Andrzej Dominiczak


Since 1993, Poland has had one of the most stringent anti-abortion laws in Europe, a result of the strong position of Catholicism in this country. But for some groups of more radical Catholics, this strictness is not enough, because the law allows exceptions if a woman's life is in danger or pregnancy occurs because of rape or incest. Two such organizations, Foundation Pro and Ordo Iuris, gathered 450,000 signatures for a new law, which would completely ban abortions. They easily won the support of the ruling Law and Justice (PiS) party.

Although the initiative was generally supported by the Polish Catholic Church, it was a little too radical even for the Church's bishops, who opposed the imprisonment of women who disobey the anti-abortion law, which was called for by the proposed legislation. So, within the Church, a rift appeared relating to this initiative.

On October 3rd, the world watched as hundreds of thousands of Polish women took part in a national strike and mass protests against the radical draft law, called the "Black Protest". Many women went out into the streets of Polish cities dressed in black. The second stage of the protest tool place just three weeks later, when a coalition of women’s groups organized a demonstration in front of the parliament and numerous other events in the streets of Polish cities. They demanded that politicians and the state keep their hands off their bodies and respect their rights.

Both stages were inspired by a women’s strike, in fact a mass organized free day, in Iceland in 1975. The difference is that the Icelandic campaign was well prepared for ten months and attracted the support of many citizens' organizations, while the second part of the Polish protests, in my opinion, was insufficiently prepared, with insufficient efforts to broaden the engagement of civil society. However, women managed to stop parliamentary work on the new law. The government and the PiS party withdrew their support for it, at least for the time being.
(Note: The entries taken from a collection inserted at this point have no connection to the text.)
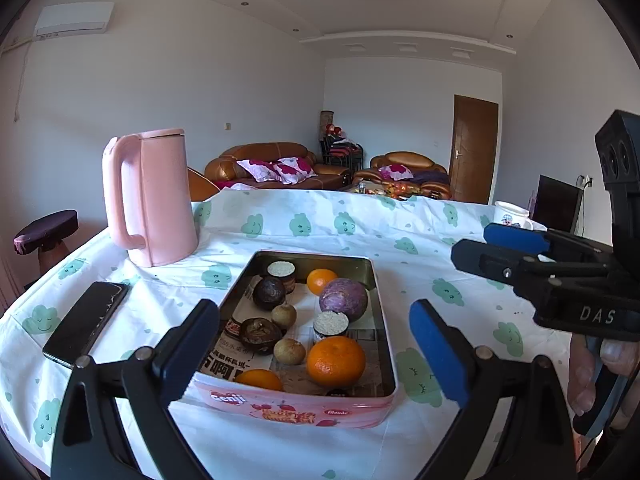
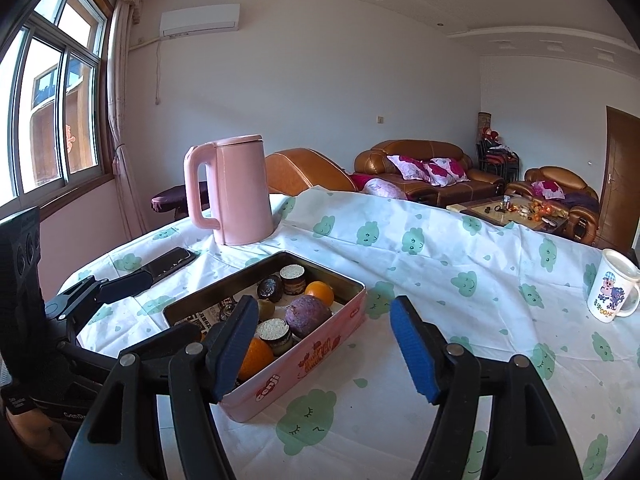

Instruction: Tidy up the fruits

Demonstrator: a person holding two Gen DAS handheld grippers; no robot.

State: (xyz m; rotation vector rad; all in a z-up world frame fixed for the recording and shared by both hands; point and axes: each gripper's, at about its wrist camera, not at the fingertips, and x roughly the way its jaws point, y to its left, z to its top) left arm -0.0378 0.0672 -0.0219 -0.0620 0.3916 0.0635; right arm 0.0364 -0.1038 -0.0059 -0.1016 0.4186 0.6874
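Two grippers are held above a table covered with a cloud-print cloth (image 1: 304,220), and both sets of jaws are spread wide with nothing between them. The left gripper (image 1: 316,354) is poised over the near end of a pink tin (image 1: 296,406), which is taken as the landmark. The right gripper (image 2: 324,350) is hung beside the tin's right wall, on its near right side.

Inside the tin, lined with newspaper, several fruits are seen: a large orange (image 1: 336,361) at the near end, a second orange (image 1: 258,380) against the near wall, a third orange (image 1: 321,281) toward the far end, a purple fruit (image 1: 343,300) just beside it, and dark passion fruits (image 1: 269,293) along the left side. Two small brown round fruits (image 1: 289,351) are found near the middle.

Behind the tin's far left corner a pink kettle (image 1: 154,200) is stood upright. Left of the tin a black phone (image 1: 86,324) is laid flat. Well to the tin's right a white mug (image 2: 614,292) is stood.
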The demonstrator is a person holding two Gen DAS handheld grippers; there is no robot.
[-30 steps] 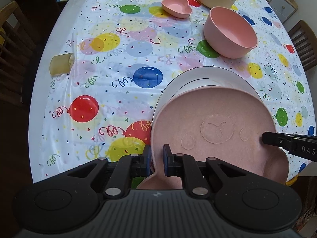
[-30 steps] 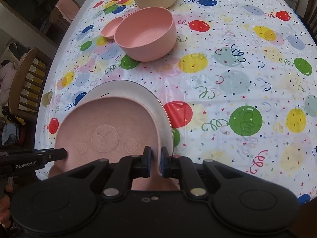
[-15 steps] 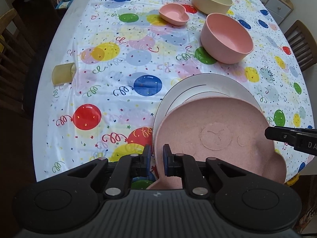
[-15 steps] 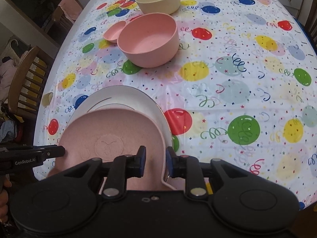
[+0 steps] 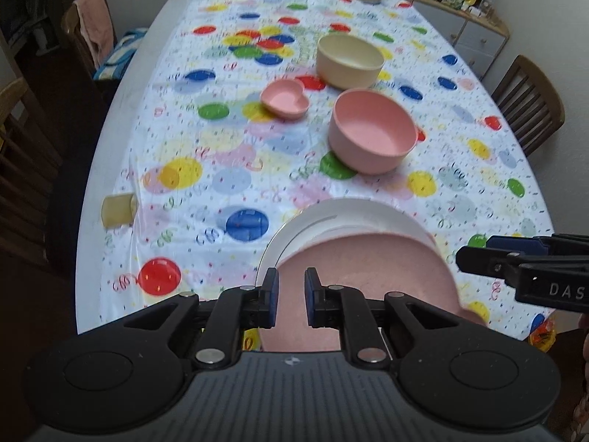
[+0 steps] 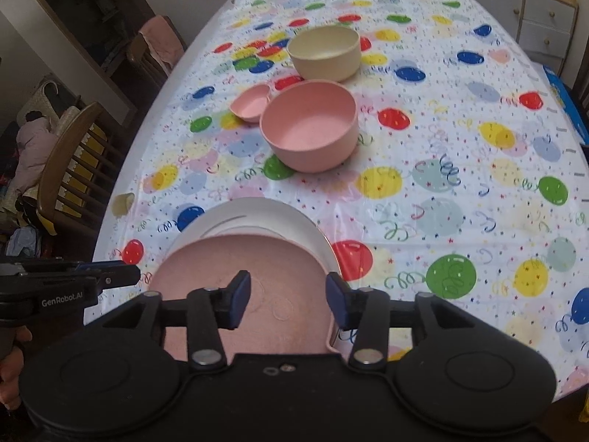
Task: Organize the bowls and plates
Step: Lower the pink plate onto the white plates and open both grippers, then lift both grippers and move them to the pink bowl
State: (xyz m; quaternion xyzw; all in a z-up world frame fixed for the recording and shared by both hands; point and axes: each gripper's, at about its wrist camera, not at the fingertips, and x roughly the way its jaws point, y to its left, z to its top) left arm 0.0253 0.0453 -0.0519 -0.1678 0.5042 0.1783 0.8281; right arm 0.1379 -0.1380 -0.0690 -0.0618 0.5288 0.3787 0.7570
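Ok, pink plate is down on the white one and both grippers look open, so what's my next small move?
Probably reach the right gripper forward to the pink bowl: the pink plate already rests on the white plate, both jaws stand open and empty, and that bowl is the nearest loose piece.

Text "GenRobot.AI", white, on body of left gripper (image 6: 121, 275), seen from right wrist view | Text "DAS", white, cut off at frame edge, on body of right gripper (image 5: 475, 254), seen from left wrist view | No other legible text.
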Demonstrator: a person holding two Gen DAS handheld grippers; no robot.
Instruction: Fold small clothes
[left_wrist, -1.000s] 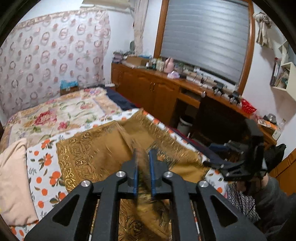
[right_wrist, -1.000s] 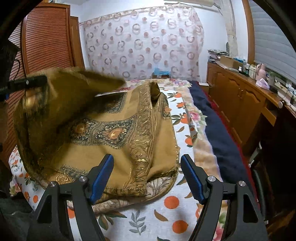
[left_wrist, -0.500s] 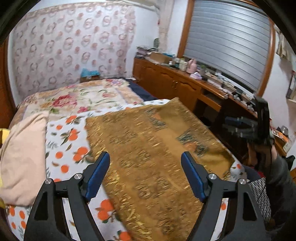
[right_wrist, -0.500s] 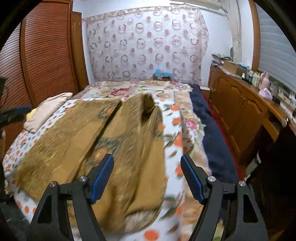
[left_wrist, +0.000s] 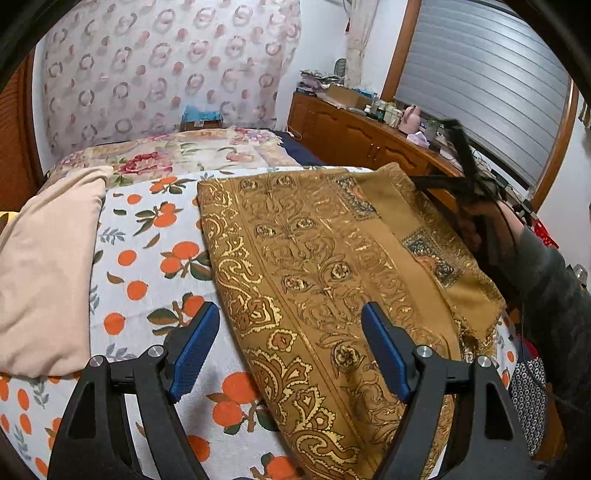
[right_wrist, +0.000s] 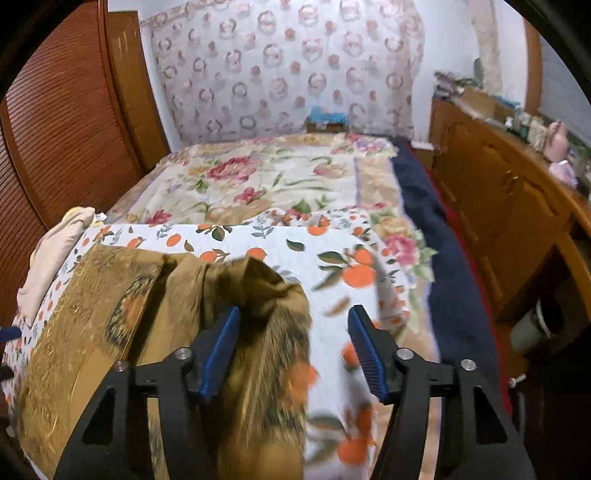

The Catholic Church and a variety of Catholic organizations are still powerful and influential in Polish society and politics. In the current parliament, there is truly speaking no party which is willing to or dares to oppose them. Incredibly, no leftwing party has representation after the last parliamentary election. So, all the more, political forces are lacking to challenge the power of aggressive intrusive Catholicism. Therefore, citizens' organizations, movements and networks are very important. The Black Protest showed that many Poles refuse to accept actions that are intended to prevent Poland from becoming a modern, free, progressive society. Certainly, humanist, atheist, and rationalist organizations in this country have an important role in the effort to promote secularism and protect democratic freedoms in the face of the powerful reactionary forces that are now plaguing Poland.